Monte Carlo Simulation of Disinfection of Bacteria for Food Safety and Security: Non-Linear Approach
A. Argoti1, L. T. Fan1, and S. T. Chou2. (1) Department of Chemical Engineering, Kansas State University, 1005 Durland Hall, Manhattan, KS 66506, (2) Department of Finance and Banking, Kun Shan University, No. 949, Da-Wan Rd., Yung-Kang City, Taiwan
The analysis, modeling, and simulation of disinfection of bacteria, specifically, pathogenic bacteria, in foodstuff should belong to the repertoire of tools for quantitatively assessing strategies for food safety and security.
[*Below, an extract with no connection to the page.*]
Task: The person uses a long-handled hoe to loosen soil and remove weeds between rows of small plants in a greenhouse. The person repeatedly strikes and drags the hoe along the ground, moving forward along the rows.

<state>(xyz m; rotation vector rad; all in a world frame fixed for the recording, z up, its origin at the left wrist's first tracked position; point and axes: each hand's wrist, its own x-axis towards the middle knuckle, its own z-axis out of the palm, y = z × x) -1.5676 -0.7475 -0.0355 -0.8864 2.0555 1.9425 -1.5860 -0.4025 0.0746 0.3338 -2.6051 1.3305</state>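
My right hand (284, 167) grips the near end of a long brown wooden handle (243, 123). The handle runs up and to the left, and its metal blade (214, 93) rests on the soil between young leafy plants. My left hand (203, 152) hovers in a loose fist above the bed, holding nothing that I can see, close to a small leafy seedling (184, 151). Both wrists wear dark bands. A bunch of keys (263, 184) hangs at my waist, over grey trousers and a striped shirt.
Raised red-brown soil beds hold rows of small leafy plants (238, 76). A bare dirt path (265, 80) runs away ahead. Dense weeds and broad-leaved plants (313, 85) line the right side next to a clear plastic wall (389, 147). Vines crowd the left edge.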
Nevertheless, it is exceedingly difficult, if not impossible, to accurately quantify a population of bacteria throughout disinfection by resorting to any conventional deterministic approach: The bacteria are discrete and mesoscopic in size, thereby exhibiting random, or stochastic, fluctuations in their number concentration, especially at the tail-end of disinfection where their number is minute. Thus, it is indeed appropriate that the disinfection of bacteria in foodstuff be analyzed, modeled, and simulated according to a stochastic paradigm. Such stochastic simulation can be executed by means of the Monte Carlo method, which can deal with models based on linear as well as non-linear rate laws with nearly equal ease. For illustration, the mean, variance, and standard deviation of the number concentration of bacteria during disinfection of foodstuff have been estimated by Monte Carlo simulation. The numerical results are compared with both the analytical solutions and the available experimental data.